An increasing number of poor Southern Africans live in poverty-stricken urban slums or shantytowns. Focusing on four shantytowns in the northern Namibian town of Oshakati, this book analyses the coping strategies of the poorest sections of such populations. What is it, I ask, that enables some people living in oppressed and poor urban shantytowns to strive to go on with their lives or improve their situation, while others living in the same context and under the same conditions seem trapped in chronic poverty and apparently give up making much of their lives?

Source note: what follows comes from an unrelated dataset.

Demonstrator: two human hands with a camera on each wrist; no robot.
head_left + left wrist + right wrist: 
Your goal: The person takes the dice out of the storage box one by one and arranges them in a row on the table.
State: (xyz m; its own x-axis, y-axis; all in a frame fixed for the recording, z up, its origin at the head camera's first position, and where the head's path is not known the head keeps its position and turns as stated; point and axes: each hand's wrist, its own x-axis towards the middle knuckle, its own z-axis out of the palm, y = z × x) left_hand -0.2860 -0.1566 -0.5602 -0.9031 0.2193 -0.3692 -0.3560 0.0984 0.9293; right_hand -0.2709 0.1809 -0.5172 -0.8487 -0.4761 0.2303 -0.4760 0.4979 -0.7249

The study is based on fieldwork conducted intermittently during a period of ten years, using qualitative anthropological methods supplemented by quantitative measures of material poverty. It combines theories of political, economic and cultural structuration, and of the material and cultural basis for social relations of inclusion and exclusion as practise. The first part traces the historical formation and structuring of oppression in Oshakati’s shantytowns. Colonialism, apartheid and war forced pauperised members of the rural population into poor, dense and tense shantytowns that recast their social relationships on the basis of economic differentiation and gender. And it shows that, at odds with the project of the relatively newly independent Namibian state, of commercial capital and as represented in cultural images of modernity, the shantytowns and their residents have continued to be oppressed and marginalised within the contemporary nation-state.

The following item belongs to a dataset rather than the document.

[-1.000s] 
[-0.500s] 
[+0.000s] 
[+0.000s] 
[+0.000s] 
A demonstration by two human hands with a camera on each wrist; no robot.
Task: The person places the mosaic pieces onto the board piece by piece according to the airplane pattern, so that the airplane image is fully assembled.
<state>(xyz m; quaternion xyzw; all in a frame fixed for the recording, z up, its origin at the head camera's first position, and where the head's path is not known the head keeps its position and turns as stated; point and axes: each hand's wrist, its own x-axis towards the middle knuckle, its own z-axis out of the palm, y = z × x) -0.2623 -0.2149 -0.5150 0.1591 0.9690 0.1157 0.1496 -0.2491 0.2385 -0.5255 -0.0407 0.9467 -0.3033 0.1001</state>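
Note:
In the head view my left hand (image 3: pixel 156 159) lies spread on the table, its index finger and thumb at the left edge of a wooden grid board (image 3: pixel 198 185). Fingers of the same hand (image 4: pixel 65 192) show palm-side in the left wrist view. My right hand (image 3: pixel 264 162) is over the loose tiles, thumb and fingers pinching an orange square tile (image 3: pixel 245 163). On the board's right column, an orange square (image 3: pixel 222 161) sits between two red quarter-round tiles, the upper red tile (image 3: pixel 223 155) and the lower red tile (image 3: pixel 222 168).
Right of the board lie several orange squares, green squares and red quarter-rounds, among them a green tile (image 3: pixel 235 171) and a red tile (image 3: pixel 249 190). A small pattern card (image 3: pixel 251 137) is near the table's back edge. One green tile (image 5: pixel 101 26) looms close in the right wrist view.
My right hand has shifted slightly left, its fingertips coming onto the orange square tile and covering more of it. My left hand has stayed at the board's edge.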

Living in poor and deprived shantytowns, individuals’ positions of relative well-being and poverty depend on their options and ability to establish and maintain social relationships outside those shantytowns i.e. with rural areas and the extended family, and with the formal urban town and its relations of provisioning. The poorest shanty dwellers are marginalised or excluded from such relationships due to the commodification of the hegemonic rural and urban socio-cultural formations, forcing them into social relations of poverty in the shantytowns themselves. In the shantytowns poor women increasingly form their own households and female focussed social networks centred around the informal economy and child-care to alleviate their material poverty. This process then acts to marginalise poor and unemployed men who become increasingly redundant to women’s family coping strategies. Having experienced long-term processes of marginalisation and impoverishment, and becoming encapsulated in close shanty-based social networks, the very poorest and most destitute in the shantytowns tend to give up improving their lives and act in ways that further undermine their position and trap them in chronic poverty.